Le Maroc SA

Par Abdellah Tourabi

Il y a trois ans, lorsque les régimes arabes s’effondraient successivement comme de fragiles châteaux de cartes, lorsque le mot d’ordre « irhal » (Dégage !) était suffisant pour déboulonner des dictateurs qui se croyaient éternels, quand des monarchies et des républiques autoritaires vacillaient et sentaient leur heure approcher, le Maroc apparaissait comme un cas particulier, un pays qui gérait les aspirations au changement et à la réforme autrement, à sa manière. Pour de nombreux analystes, cette stabilité est expliquée par la légitimité de la monarchie et sa popularité. On avançait alors l’argument d’une dynastie ancienne, qui règne sur le pays depuis plus de 350 ans et dont les sultans et rois sont des descendants du prophète. Selon cette logique, la légitimité de la monarchie marocaine serait surtout traditionnelle et historique. Une explication, quelque peu orientaliste et exotique, qui a fait son temps et ne permet plus de comprendre pourquoi la monarchie dure encore au Maroc, et, surtout, pourquoi elle est perçue comme légitime.

Pendant les quinze ans de règne de Mohammed VI, que le royaume s’apprête à célébrer dans quelques jours, le Maroc a changé, la société s’est 
transformée et l’économie du pays s’est développée. À la faveur de la mondialisation, le Maroc a pu profiter de l’arrivée des investissements étrangers, de l’installation des multinationales et de la délocalisation des services vers notre territoire national.
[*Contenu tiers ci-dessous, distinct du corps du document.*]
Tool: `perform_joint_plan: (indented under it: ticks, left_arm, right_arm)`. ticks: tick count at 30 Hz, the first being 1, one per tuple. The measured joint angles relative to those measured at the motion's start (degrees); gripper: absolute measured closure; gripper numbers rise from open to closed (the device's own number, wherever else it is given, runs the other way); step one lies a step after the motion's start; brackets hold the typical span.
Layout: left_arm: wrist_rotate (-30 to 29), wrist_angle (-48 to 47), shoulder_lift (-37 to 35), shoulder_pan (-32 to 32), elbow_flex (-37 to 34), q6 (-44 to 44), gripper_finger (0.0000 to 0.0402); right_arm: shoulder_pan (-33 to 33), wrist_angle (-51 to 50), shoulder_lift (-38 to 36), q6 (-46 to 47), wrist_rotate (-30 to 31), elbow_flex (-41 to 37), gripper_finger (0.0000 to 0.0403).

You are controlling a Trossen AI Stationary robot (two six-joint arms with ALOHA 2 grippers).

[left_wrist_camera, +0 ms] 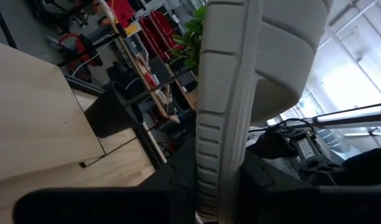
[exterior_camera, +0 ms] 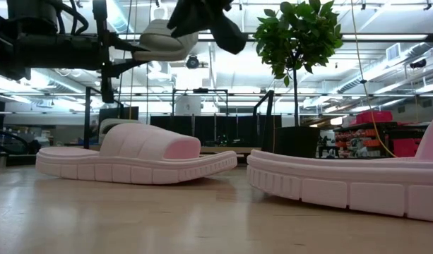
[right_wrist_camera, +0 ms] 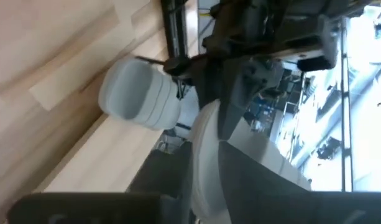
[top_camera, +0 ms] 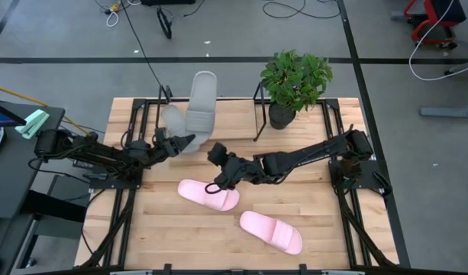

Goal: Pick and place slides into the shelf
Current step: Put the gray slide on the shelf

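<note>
A grey slide (top_camera: 201, 99) hangs in the air over the table's far side, seen above the table in the low view (exterior_camera: 159, 39). My left gripper (top_camera: 182, 143) reaches in from the left and is shut on its near end. My right gripper (top_camera: 211, 155) comes from the right to that same end. A second grey slide (top_camera: 171, 118) lies by the shelf's left end frame (top_camera: 165, 95); its ribbed strap (right_wrist_camera: 140, 93) shows in the right wrist view. Two pink slides (top_camera: 209, 195) (top_camera: 272, 231) lie sole-down on the table. My left gripper (left_wrist_camera: 218, 202) pinches the grey slide's sole near its near end (left_wrist_camera: 218, 162), one finger on each face, coming level from the table's left. The slide is lifted clear and stretches away toward the far edge. My right gripper (right_wrist_camera: 206, 190) has the pale sole edge (right_wrist_camera: 202, 158) between its two fingers, coming from the table's right. Its fingers hide the exact place of contact.
A green plant in a black pot (top_camera: 295, 80) stands at the far right by the shelf's right end frame (top_camera: 258, 114). The nearer pink slide (exterior_camera: 350, 183) fills the low view's right. A black cable loop (top_camera: 213, 187) hangs under the right arm over the other pink slide (exterior_camera: 131, 155).
</note>
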Motion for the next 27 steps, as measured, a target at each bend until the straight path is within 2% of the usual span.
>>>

On a assisté aussi, pendant cette période, à l’émergence de grands groupes économiques marocains, considérés comme des champions locaux, capables de se projeter en dehors du royaume. Évidemment, ces groupes ne sont pas exempts de critiques et d’accusations sur les conditions de leur apparition et leurs pratiques, mais ce n’est pas notre propos ici. Cette situation a donc participé à la création d’emploi, à l’émergence d’une société de consommation, avec ses tares et ses effets positifs, et surtout au retour d’une classe moyenne, qui a presque disparu dans les années 1980 et 1990. C’est cette nouvelle classe moyenne, composée de cadres et de diplômés, qui se démène tous les jours pour accéder à la propriété privée et fournir à ses enfants une éducation digne et sérieuse, qui constitue la clé de la stabilité du pays. Elle n’a pas bougé pendant le Printemps arabe, ou alors elle l’a fait au nom de la réforme et du changement, mais jamais en souhaitant un bouleversement radical des choses. Au fond, cette classe moyenne s’estime liée à la monarchie, car tout changement brusque aurait une incidence directe sur son revenu, son train de vie et son avenir. La classe moyenne urbaine est actuellement le principal soutien du trône, comme la paysannerie l’était pendant les années 1960 et 1970. Dans cette optique, la légitimité de la monarchie a changé aussi, car elle correspond à une nouvelle réalité et une nouvelle donne sociale. Elle se présente désormais comme économique et « managerielle », et ne repose plus sur le poids de la tradition et de l’histoire. La monarchie est ainsi légitime et nécessaire, tant que la roue de l’économie tourne, que la société de consommation marocaine se développe et que la classe moyenne s’élargit et se stabilise. Ce changement de registre de légitimité de la monarchie est certainement l’un des points saillants des quinze ans de règne de Mohammed VI.